RADIATION SIDE EFFECTS
For assessing radiation damage (tab.
2),
it is essential to know the location and the dose administered.
Acute irradiation toxicity occurs within 3 months after therapy,
and this is a precursor of the chronic effects typically occurring between 6 months and 1 year after treatment and may cause fibrotic phenomena in the treated areas.
Table 2: Main post-radiotherapy complications divided by irradiated organ.
In the thoracic area,
pulmonary fibrosis,
actinic pneumonia,
esophageal dysmotility,
and pericardial effusion can be seen (fig.7).
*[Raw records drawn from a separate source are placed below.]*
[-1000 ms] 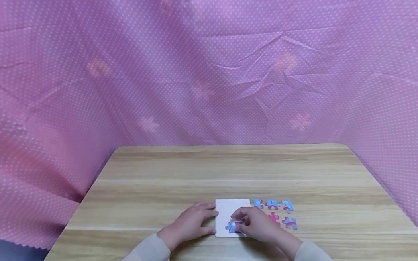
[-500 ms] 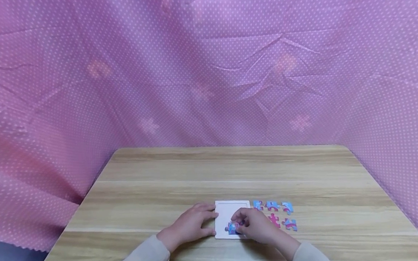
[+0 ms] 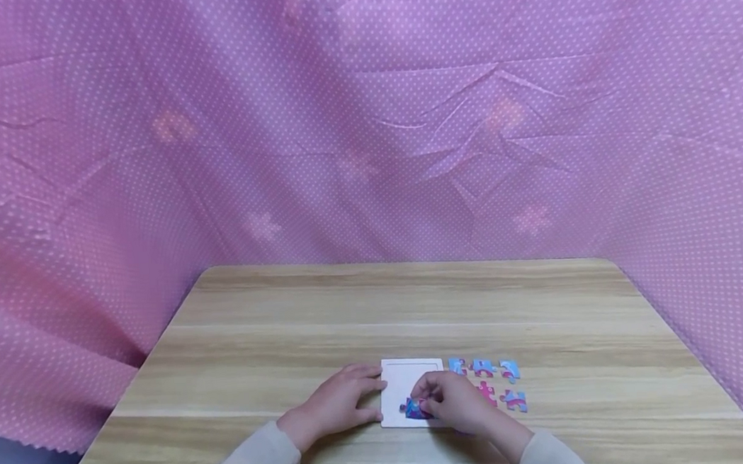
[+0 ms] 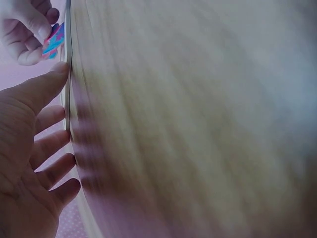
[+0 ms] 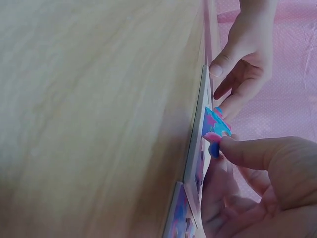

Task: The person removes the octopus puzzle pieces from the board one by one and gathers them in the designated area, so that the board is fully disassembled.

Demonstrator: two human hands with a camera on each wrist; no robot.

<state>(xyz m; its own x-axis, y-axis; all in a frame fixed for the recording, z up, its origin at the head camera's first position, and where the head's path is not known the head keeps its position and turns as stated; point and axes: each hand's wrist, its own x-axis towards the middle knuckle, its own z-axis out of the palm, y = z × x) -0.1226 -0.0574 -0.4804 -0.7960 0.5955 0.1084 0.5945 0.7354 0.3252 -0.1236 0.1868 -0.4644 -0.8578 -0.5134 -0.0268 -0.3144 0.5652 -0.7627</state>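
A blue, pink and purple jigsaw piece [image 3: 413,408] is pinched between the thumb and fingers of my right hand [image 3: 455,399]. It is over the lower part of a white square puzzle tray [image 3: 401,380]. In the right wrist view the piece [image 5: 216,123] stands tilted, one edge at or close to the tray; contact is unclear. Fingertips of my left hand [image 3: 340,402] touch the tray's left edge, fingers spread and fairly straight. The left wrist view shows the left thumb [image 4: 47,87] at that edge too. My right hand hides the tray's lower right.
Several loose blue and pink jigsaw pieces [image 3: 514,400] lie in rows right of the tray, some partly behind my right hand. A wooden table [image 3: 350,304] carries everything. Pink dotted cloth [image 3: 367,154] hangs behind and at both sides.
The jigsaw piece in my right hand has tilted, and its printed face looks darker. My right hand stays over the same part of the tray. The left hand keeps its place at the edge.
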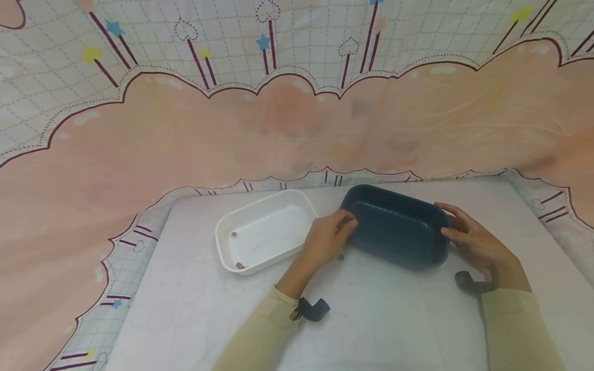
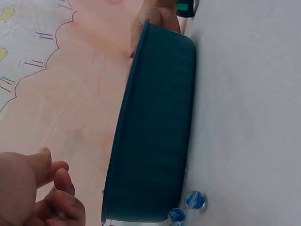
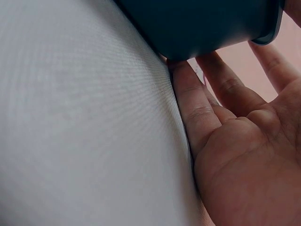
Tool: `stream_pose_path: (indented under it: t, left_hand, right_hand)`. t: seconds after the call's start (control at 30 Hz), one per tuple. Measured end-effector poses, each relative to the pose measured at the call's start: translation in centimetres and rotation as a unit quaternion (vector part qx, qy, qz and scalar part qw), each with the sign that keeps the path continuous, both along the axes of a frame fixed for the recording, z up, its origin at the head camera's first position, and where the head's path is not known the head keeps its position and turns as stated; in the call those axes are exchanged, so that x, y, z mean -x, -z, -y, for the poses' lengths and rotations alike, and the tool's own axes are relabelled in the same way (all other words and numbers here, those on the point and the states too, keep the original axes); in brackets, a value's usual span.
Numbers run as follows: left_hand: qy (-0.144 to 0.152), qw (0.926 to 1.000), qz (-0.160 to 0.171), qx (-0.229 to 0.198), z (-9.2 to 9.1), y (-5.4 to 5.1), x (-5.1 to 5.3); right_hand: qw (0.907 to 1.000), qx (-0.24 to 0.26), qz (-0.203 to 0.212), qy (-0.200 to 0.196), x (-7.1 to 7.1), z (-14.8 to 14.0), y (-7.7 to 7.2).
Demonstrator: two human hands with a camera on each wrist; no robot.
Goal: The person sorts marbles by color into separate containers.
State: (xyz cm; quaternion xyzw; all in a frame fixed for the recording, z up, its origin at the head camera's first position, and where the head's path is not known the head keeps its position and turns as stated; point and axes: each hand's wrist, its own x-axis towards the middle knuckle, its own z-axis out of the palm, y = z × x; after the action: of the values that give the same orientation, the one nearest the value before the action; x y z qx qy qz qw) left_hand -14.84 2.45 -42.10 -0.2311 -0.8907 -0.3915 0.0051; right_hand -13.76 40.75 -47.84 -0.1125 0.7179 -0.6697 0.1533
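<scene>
A dark blue-green rectangular tray (image 1: 394, 208) sits on the table, its side wall (image 2: 153, 122) filling the middle of the left wrist view. At its right end my right hand (image 1: 480, 242) grips it, thumb over the rim and fingers (image 3: 197, 113) against the outer wall. My left hand (image 1: 327, 237) is by the tray's left end; its fingers (image 2: 66, 202) are loosely curled, with nothing visible between them. Blue-and-clear glass marbles (image 2: 194, 200) lie on the table beside the tray's wall. One small blue marble (image 1: 341, 257) shows below the left hand in the head view.
Left of the dark tray stands a white rectangular tray (image 1: 271, 226), partly behind the left hand. A few reddish-brown marbles (image 1: 234, 235) lie near its left end. A white cloth covers the table (image 1: 394, 319); a patterned curtain (image 1: 278, 134) hangs behind.
</scene>
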Motion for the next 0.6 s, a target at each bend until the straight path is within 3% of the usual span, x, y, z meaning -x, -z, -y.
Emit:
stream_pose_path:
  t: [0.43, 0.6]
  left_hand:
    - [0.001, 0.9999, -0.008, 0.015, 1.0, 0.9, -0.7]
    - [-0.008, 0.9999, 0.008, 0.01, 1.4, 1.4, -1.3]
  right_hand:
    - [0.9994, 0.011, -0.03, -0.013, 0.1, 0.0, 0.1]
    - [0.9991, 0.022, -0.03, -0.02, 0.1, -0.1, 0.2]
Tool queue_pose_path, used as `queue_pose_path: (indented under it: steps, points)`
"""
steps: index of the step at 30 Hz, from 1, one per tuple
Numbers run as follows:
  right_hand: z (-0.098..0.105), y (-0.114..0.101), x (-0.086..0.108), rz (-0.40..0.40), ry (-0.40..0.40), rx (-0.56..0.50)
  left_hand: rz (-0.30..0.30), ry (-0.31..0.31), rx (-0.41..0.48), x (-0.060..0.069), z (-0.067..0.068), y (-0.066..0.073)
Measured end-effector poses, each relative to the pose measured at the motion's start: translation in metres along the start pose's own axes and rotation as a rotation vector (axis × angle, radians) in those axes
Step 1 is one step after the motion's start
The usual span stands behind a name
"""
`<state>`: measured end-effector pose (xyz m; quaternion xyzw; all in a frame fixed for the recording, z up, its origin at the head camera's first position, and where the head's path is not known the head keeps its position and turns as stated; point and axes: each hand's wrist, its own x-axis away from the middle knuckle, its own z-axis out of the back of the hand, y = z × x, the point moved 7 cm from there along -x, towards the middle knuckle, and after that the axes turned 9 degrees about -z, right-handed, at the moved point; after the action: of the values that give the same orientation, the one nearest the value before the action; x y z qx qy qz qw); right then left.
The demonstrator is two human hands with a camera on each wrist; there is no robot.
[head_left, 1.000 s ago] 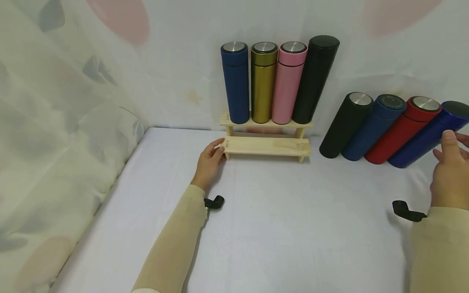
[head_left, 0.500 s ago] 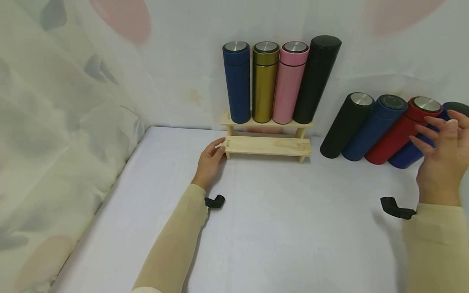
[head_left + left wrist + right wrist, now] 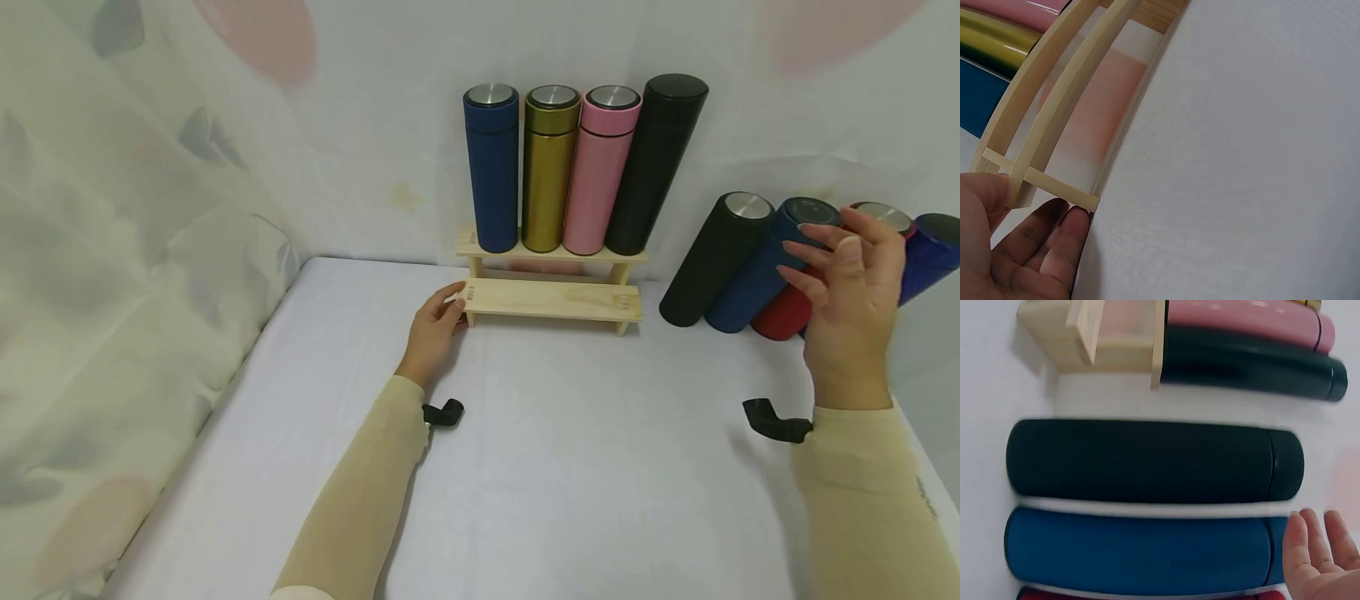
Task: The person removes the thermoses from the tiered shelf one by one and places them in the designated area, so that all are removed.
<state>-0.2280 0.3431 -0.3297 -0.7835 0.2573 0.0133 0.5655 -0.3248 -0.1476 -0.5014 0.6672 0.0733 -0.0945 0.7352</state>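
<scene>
A two-tier wooden stand (image 3: 555, 298) stands by the back wall. My left hand (image 3: 432, 329) holds the left end of its lower tier; in the left wrist view the thumb (image 3: 985, 187) lies at the plank's end and the fingers (image 3: 1054, 256) are by the leg. On the upper tier stand a blue flask (image 3: 492, 179), a gold flask (image 3: 550, 183), a pink flask (image 3: 597, 179) and a tall black flask (image 3: 656, 167). My right hand (image 3: 855, 308), fingers extended, is raised in front of a blue flask (image 3: 742, 279) and a red flask (image 3: 780, 315), partly hiding them.
Left of the blue flask, a black flask (image 3: 712, 267) stands on the white-covered table (image 3: 585, 467). A shiny dark blue flask (image 3: 926, 258) is at the far right, partly behind my right hand. A patterned curtain (image 3: 142, 275) borders the left side.
My right hand has left the shiny dark blue flask at the far right and moved left, its fingers spreading. My left hand has stayed on the stand.
</scene>
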Motion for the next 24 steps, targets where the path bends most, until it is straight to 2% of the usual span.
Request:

Fig. 7: 84-year-old Patient affected by renal cell carcinoma with a radiotreated pulmonary metastasis.
CT imaging compatible with parenchymal consolidation after 4 months from treatment.
In the abdominal area,
for example,
intestinal strictures,
post-actinic hepatitis,
pancreatic atrophy and nephritis may develop.
Radiation damage also affects the nervous system (the most frequent example is the brachial plexus neuropathy); in the skeleton,
the irradiated bone undergoes osteopenia and demineralization with consequent pathological fractures,
osteoradionecrosis,
findings not to be confused with metastasis.
Finally,
the risk of the occurrence of secondary neoplasms (eg post-actin sarcomas) is increased.